--- Work to be completed ---
Take the entries below and write them out exactly, with each picture removed.

(Records from a dataset)

──────

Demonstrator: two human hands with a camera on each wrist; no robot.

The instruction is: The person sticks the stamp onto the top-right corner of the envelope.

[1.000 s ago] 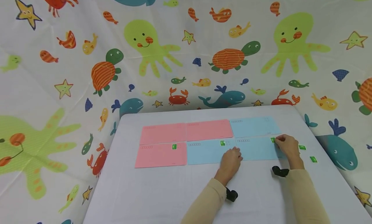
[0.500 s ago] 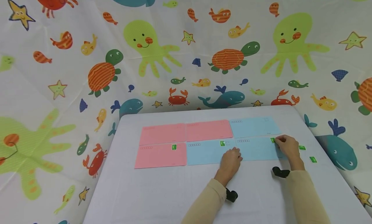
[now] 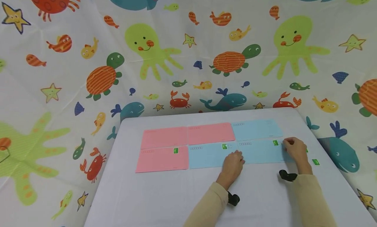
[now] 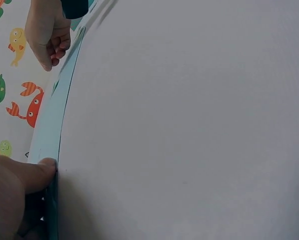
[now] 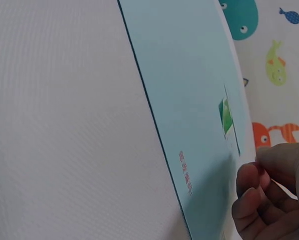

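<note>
My left hand [image 3: 232,165] rests on the front row of envelopes, its fingertips where two blue ones meet. In the left wrist view its thumb [image 4: 45,167] presses at the front edge of a blue envelope [image 4: 45,137]. My right hand [image 3: 296,151] is just right of a green postage stamp [image 3: 275,143] lying on the top right corner of the right blue envelope [image 3: 259,153]. Its fingers are loosely curled, thumb near index fingertip, with nothing seen between them. The right wrist view shows the same stamp [image 5: 225,118], apart from the fingertips.
The middle blue envelope [image 3: 203,158] and the front pink envelope [image 3: 162,161] also bear stamps. Behind lie two pink envelopes and a blue envelope [image 3: 256,130] without stamps. A loose stamp [image 3: 315,162] lies on the white table [image 3: 165,197]; another peeks from behind the right wrist.
My right hand has let go of the stamp on the right blue envelope and drawn a little to the right. My left hand stays in place.
</note>
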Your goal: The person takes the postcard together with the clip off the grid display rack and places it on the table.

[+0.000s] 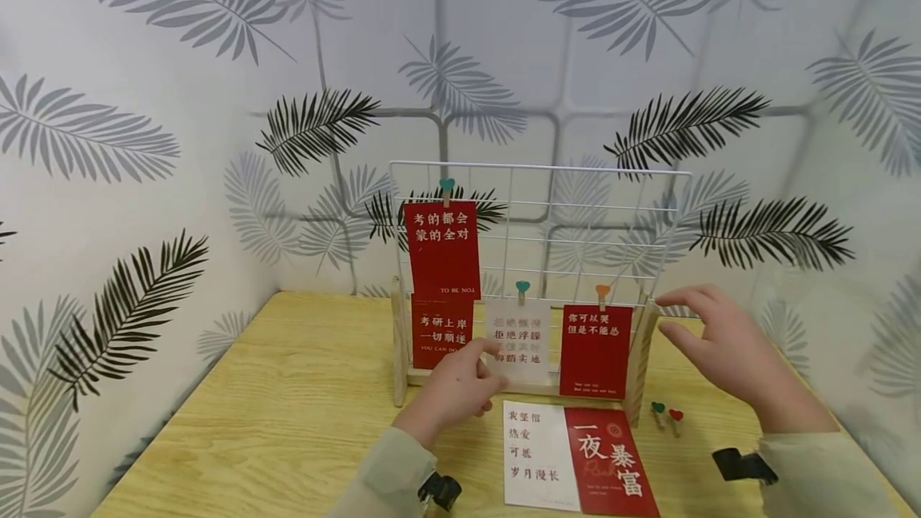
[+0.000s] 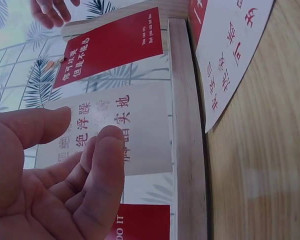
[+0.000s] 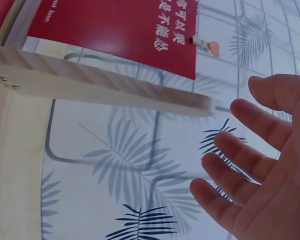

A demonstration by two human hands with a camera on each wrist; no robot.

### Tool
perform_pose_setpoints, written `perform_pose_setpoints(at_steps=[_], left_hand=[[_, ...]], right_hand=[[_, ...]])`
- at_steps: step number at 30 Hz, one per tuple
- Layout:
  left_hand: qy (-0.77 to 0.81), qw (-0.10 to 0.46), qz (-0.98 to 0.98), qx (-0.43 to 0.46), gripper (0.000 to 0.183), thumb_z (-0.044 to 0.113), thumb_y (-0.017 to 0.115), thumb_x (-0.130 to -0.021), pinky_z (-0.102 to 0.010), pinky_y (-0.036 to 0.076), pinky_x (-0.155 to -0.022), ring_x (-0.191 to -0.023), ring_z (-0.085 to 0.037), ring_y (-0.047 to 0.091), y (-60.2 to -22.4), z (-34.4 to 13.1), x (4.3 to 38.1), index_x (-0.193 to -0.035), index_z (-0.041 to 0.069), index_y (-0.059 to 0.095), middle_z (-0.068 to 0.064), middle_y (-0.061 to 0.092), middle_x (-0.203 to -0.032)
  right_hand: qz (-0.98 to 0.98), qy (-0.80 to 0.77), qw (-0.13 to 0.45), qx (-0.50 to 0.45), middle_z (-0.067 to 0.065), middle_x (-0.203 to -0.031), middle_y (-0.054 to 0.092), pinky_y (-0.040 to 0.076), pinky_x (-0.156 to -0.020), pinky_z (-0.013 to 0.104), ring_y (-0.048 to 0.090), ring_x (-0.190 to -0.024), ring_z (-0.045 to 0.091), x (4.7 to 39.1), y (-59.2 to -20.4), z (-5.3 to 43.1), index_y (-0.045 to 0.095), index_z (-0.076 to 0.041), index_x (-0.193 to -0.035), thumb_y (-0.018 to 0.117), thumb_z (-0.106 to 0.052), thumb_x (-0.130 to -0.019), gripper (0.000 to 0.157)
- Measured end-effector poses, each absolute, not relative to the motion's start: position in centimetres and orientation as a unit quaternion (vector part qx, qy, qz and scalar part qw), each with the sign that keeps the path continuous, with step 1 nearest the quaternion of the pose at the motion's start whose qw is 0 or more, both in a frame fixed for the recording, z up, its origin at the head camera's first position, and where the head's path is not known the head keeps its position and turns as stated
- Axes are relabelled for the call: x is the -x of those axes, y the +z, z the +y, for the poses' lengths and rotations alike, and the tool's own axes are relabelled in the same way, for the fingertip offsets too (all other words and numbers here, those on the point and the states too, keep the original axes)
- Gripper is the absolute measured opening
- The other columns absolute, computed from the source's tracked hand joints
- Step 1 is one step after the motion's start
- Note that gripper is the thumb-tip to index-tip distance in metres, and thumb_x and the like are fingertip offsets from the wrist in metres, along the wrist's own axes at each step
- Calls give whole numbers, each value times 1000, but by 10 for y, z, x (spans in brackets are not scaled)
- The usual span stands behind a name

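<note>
My left hand [image 1: 456,386] is in front of a white card [image 1: 528,342] with lettering, which hangs on a wire grid under a teal heart clip [image 1: 523,287]. Thumb and fingers stand apart in the left wrist view, with nothing between them. To the right of that card hangs a red card [image 1: 596,366] below an orange heart clip [image 1: 603,292]. My right hand [image 1: 727,354] is raised beside the rack's right wooden post [image 3: 140,89], its fingers loosely spread and holding nothing. Two more red cards hang at the left, an upper one [image 1: 442,262] overlapping a lower one [image 1: 435,342].
The white wire grid [image 1: 540,168] stands in a wooden base [image 1: 532,390]. Before it on the table [image 1: 302,422] lie a white card [image 1: 540,454] and a red card [image 1: 612,470]. A green clip [image 1: 658,408] and a red clip [image 1: 675,416] lie to their right.
</note>
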State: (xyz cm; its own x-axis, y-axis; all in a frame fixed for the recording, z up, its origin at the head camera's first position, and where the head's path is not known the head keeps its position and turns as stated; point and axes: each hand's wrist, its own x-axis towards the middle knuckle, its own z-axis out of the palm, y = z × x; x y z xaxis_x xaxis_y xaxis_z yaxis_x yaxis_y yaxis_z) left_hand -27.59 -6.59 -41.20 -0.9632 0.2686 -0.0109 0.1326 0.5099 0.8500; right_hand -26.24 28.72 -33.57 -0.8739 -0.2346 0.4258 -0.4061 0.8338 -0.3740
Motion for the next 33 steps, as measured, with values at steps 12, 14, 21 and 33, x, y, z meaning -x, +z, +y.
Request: perform_pose_setpoints(at_steps=[12, 14, 21, 33], left_hand=[[472, 44, 874, -110, 48, 26, 73, -94, -34, 55, -63, -69, -20, 64, -402, -84, 280, -137, 16, 54, -3, 63, -85], [472, 42, 874, -106, 48, 26, 73, -94, -34, 55, -63, -70, -21, 64, -401, -87, 280, -137, 15, 54, -3, 64, -86], [472, 28, 874, -111, 48, 26, 72, -95, -35, 54, -63, -68, -21, 64, -396, -92, 280, -138, 14, 54, -4, 64, -84], [457, 1, 882, -115, 46, 26, 69, -96, -35, 51, -62, -68, -20, 62, -388, -94, 278, -137, 13, 54, -1, 63, -84]], right_hand=[[-931, 218, 208, -206, 19, -131, 55, 39, -95, 69, 49, -122, 43, 258, -320, 266, 64, -8, -131, 68, -21, -98, 36], [-930, 214, 211, -211, 17, -130, 56, 41, -94, 68, 50, -121, 41, 258, -318, 262, 65, -9, -131, 68, -22, -98, 36], [-931, 207, 206, -221, 15, -131, 56, 42, -95, 65, 51, -122, 39, 257, -309, 247, 65, -12, -131, 67, -24, -99, 34], [-929, 209, 202, -230, 10, -128, 57, 44, -94, 63, 49, -121, 35, 262, -304, 229, 69, -15, -126, 68, -25, -98, 30]])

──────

--- Answer ---
Demonstrator: two human hands with a camera on each wrist; no robot.

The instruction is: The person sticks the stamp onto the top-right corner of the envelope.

[1.000 s ago] 
[0.500 s ago] 
[now] 
[now] 
[now] 

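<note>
My left hand [image 3: 232,165] rests on the front row of envelopes, its fingertips where two blue ones meet. In the left wrist view its thumb [image 4: 45,167] presses at the front edge of a blue envelope [image 4: 45,137]. My right hand [image 3: 296,151] is just right of a green postage stamp [image 3: 275,143] lying on the top right corner of the right blue envelope [image 3: 259,153]. Its fingers are loosely curled, thumb near index fingertip, with nothing seen between them. The right wrist view shows the same stamp [image 5: 225,118], apart from the fingertips.
The middle blue envelope [image 3: 203,158] and the front pink envelope [image 3: 162,161] also bear stamps. Behind lie two pink envelopes and a blue envelope [image 3: 256,130] without stamps. A loose stamp [image 3: 315,162] lies on the white table [image 3: 165,197]; another peeks from behind the right wrist.
My right hand has let go of the stamp on the right blue envelope and drawn a little to the right. My left hand stays in place.
</note>
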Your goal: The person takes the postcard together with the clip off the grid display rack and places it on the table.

[+0.000s] 
[+0.000s] 
[+0.000s] 

A demonstration by two human hands with a camera on each wrist; no robot.

### Tool
perform_pose_setpoints, written `perform_pose_setpoints(at_steps=[_], left_hand=[[_, ...]], right_hand=[[_, ...]])`
- at_steps: step number at 30 Hz, one per tuple
- Layout:
  left_hand: qy (-0.77 to 0.81), qw (-0.10 to 0.46), qz (-0.98 to 0.98), qx (-0.43 to 0.46), gripper (0.000 to 0.183), thumb_z (-0.044 to 0.113), thumb_y (-0.017 to 0.115), thumb_x (-0.130 to -0.021), pinky_z (-0.102 to 0.010), pinky_y (-0.036 to 0.076), pinky_x (-0.155 to -0.022), ring_x (-0.191 to -0.023), ring_z (-0.085 to 0.037), ring_y (-0.047 to 0.091), y (-60.2 to -22.4), z (-34.4 to 13.1), x (4.3 to 38.1), index_x (-0.193 to -0.035), index_z (-0.041 to 0.069), index_y (-0.059 to 0.095), middle_z (-0.068 to 0.064), middle_y (-0.061 to 0.092), middle_x (-0.203 to -0.032)
  right_hand: qz (-0.98 to 0.98), qy (-0.80 to 0.77), qw (-0.13 to 0.45), qx (-0.50 to 0.45), middle_z (-0.067 to 0.065), middle_x (-0.203 to -0.031), middle_y (-0.054 to 0.092), pinky_y (-0.040 to 0.076), pinky_x (-0.156 to -0.020), pinky_z (-0.013 to 0.104), ring_y (-0.048 to 0.090), ring_x (-0.190 to -0.024), ring_z (-0.045 to 0.091), x (4.7 to 39.1), y (-59.2 to -20.4), z (-5.3 to 43.1), index_y (-0.045 to 0.095), index_z (-0.076 to 0.041), index_x (-0.193 to -0.035), thumb_y (-0.018 to 0.117), thumb_z (-0.106 to 0.052), thumb_x (-0.130 to -0.019), gripper (0.000 to 0.157)
- Measured end-effector poses, each absolute, not relative to the motion's start: position in centimetres and orientation as a unit quaternion (vector part qx, qy, qz and scalar part qw), each with the sign that keeps the path continuous, with step 1 nearest the quaternion of the pose at the motion's start whose qw is 0 or more, both in a frame fixed for the recording, z up, its origin at the head camera's first position, and where the head's path is not known the head keeps its position and turns as stated
- Axes are relabelled for the call: x is the -x of those axes, y the +z, z the +y, for the poses' lengths and rotations alike, and the tool's own axes are relabelled in the same way, for the fingertip offsets too (all other words and numbers here, those on the point and the states too, keep the original axes)
- Gripper is the absolute measured opening
- The other columns absolute, computed from the source's tracked hand joints
- Step 1 is one step after the motion's start
- Note that gripper is the thumb-tip to index-tip distance in metres, and thumb_x and the like are fingertip offsets from the wrist in metres, along the wrist's own axes at each step
- Calls give whole numbers, each value times 1000, but by 10 for y, z, x (spans in brackets are not scaled)
- The usual span stands behind a name

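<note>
My left hand [image 1: 456,386] is in front of a white card [image 1: 528,342] with lettering, which hangs on a wire grid under a teal heart clip [image 1: 523,287]. Thumb and fingers stand apart in the left wrist view, with nothing between them. To the right of that card hangs a red card [image 1: 596,366] below an orange heart clip [image 1: 603,292]. My right hand [image 1: 727,354] is raised beside the rack's right wooden post [image 3: 140,89], its fingers loosely spread and holding nothing. Two more red cards hang at the left, an upper one [image 1: 442,262] overlapping a lower one [image 1: 435,342].
The white wire grid [image 1: 540,168] stands in a wooden base [image 1: 532,390]. Before it on the table [image 1: 302,422] lie a white card [image 1: 540,454] and a red card [image 1: 612,470]. A green clip [image 1: 658,408] and a red clip [image 1: 675,416] lie to their right.
</note>
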State: (xyz cm; its own x-axis, y-axis; all in a frame fixed for the recording, z up, its origin at the head camera's first position, and where the head's path is not known the head keeps its position and turns as stated; point and axes: each hand's wrist, its own x-axis towards the middle knuckle, its own z-axis out of the palm, y = z × x; x y z xaxis_x xaxis_y xaxis_z yaxis_x yaxis_y yaxis_z) left_hand -27.59 -6.59 -41.20 -0.9632 0.2686 -0.0109 0.1326 0.5099 0.8500; right_hand -26.24 28.72 -33.57 -0.8739 -0.2346 0.4258 -0.4061 0.8338 -0.3740
Motion for the next 33 steps, as measured, with values at steps 12, 14, 21 and 33, x, y, z meaning -x, +z, +y.
Request: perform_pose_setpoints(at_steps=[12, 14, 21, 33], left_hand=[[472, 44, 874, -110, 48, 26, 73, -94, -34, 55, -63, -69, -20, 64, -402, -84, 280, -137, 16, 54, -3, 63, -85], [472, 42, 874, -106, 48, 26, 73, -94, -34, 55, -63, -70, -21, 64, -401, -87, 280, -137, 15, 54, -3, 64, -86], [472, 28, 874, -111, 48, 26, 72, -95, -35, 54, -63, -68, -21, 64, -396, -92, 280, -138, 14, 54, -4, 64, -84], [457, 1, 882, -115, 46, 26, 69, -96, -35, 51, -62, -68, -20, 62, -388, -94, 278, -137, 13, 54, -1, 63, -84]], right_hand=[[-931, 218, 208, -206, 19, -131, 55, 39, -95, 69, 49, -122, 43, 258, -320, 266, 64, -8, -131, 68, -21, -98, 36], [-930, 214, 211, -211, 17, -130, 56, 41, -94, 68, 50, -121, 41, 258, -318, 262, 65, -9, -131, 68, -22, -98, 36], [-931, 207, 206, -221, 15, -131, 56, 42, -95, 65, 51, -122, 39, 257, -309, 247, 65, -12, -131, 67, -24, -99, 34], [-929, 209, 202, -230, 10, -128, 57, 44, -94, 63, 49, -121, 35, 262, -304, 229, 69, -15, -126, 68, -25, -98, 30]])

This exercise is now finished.